Tuesday, August 15, 2017

Call to Action: Shelve Series in Number Order NOT Alpha Order

The Call to Action is back, and while today’s is not as serious an issue as some of the others in this series, it is a huge pet peeve of mine and one that will greatly improve your service to leisure readers. But, it is kinda of an annoying amount of work [with a HUGE customer service pay out].

Here it is: Stop shelving our series in alphabetical order. Who reads a series in alphabetical order?!?! NO ONE! 

Look I know we shelve books in alphabetical order to make them easier to find and it’s what we do, but series are almost always read in order. Yes we are obsessed with alpha order in libraries, but here’s a shocking news alert... Sometimes it is not the best way to organize our materials.

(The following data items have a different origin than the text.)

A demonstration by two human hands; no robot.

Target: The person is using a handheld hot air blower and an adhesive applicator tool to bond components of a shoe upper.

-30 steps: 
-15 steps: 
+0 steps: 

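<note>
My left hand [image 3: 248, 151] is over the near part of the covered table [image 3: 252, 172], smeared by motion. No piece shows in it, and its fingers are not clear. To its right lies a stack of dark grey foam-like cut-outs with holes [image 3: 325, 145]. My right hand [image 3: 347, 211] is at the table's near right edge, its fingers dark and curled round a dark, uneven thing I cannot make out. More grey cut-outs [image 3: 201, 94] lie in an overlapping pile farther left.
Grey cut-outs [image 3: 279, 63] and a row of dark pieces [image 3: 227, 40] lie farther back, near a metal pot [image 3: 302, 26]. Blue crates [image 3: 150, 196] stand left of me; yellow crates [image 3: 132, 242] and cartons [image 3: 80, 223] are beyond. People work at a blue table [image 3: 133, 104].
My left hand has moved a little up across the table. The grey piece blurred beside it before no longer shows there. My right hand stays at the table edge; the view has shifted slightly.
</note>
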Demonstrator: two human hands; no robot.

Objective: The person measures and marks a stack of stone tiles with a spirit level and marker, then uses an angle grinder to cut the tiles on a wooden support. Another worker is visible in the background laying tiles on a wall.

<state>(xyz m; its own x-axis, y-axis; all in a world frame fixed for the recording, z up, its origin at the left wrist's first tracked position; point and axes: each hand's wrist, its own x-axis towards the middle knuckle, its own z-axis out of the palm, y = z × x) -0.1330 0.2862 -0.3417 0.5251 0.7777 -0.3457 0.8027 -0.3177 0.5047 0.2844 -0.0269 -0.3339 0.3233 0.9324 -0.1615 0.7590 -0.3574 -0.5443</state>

We want people to enjoy browsing the library for their next good read. We want to show them that we care about their experience. So, then we need to actually put the books out in a way that helps them to find what they want.

Now sarcasm aside, I also know that many library employees will react poorly to this suggestion. I know this from experience. They will act like changing the way will shelve books will physically harm them. Seriously. I have used the following lines on my actual coworkers before when they screamed at me or freaked out at my “cray ideas.":

  • Calm down. No one is going to die here. We are talking about moving some books.
  • They are not your books. You do not own them. They belong to the people of this community. So let’s put them where those people who own them will best find them.
As you can tell, I didn’t make any new friends with those comments, but I did make my point. We need to think less about our “rules” or “how things have always been done,” and instead think about what makes the most sense.

I am happy to say that I have been spreading this Call to Action all over the country in my live appearances and I am starting to see that more and more libraries are listening.  At my regional training last week, we had multiple libraries who have made the switch. A few of them shared how they did it. Some did everything at once, which is a huge project for Tech Services. But others said they began by marking the new books. As they came in, they added the series number to the call number sticker and then went back and did all the books in that series. So they tackled it one series at a time.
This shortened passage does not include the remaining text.